Whatever subject Lauren was teaching, she added a bit of drama to it. “There were many beautiful ‘aha’ moments, where the inmates would say, ‘Thank you, Miss.’ There was a lot of laughter and a lot of learning.”

One student, for example, was thrilled when he wrote his first essay, and Lauren displayed it in the classroom. When she taught one youngster to do a headstand during a yoga class, he was so excited that he told her, ‘Miss, now I want to teach you something.'”

2011-01-20-Lauren4.jpg

Photo by Nancy A. Ruhling
Lauren is an actress at heart even if the stage is her own living room.

Lauren developed a special bond with the women because for them “this is the bottom of the bottom. Either they get clean and get on with their lives or they stay locked up. I got deep with the women; I cried with the women.”

After four years at Rikers, Lauren felt the need to liberate herself.
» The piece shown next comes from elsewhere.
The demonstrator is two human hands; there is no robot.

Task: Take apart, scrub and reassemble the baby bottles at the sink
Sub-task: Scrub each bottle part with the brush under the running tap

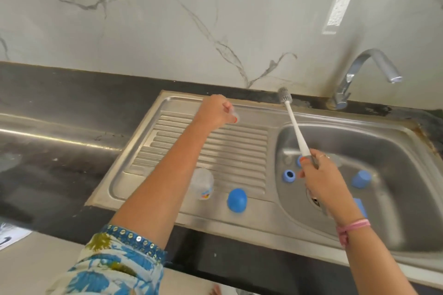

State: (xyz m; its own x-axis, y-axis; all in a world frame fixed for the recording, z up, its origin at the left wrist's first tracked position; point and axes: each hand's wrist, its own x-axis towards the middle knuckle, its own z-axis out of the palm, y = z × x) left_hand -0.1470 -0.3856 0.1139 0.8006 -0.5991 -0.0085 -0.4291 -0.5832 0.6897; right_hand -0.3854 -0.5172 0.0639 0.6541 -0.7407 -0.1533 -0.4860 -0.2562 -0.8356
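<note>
My left hand (217, 111) is stretched over the far end of the steel drainboard (167, 132), its curled fingers pinching a small clear piece (233, 115) that is too blurred to name. My right hand (316, 175) grips the white handle of a bottle brush (296, 132) above the sink basin (407, 151), with the grey bristle head pointing at the back wall. A clear bottle body (203, 183) and a blue dome cap (237, 200) stand on the drainboard's near side. In the basin lie a blue screw ring (288, 176), a blue cap (362, 178) and another blue piece (360, 207) beside my wrist.
A chrome tap (374, 72) arches over the basin's far right corner. The drain (316, 201) shows just under my right hand. Black stone counter (60, 163) runs to the left of the drainboard, and a marble wall rises behind.
</note>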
“I had the freedom to create alternative, creative programs such as an awesome yoga club where I taught yoga and meditation. I also had incorporated drama into all my classes. Then my program was dismantled,” she says. “This was very frustrating because the new administration only cared about data collection and numbers, not the socio-emotional well-being of the students.”

Leaving Rikers was one of several recent changes Lauren’s made in her life. She has a new apartment, and recently she got married. “We had a small ceremony in Vegas,” she says. “It was a last-minute decision; we were going there anyway for Thanksgiving at my brother’s new house. I borrowed a white dress from a friend.”

2011-01-20-Lauren5.jpg

Photo by Nancy A. Ruhling
Lauren hopes to resume teaching in a prison classroom someday.

Although she’s teaching theater at the Bronx Leadership Academy, Lauren’s heart is still at Rikers. “I really want to go back someday,” she says. “I have dreams of starting a nonprofit and creating a troupe of female inmates who can be theater educators when they are released.”

Lauren has other dreams, too. “I’ve always wanted to be discovered,” she says almost apologetically. “And I’d love to go back to school for a social work license and do psychodrama. There’s something really beautiful about working with the prison population.”

But she’s taking things slowly. That, she says, is the biggest lesson she learned as a prison teacher.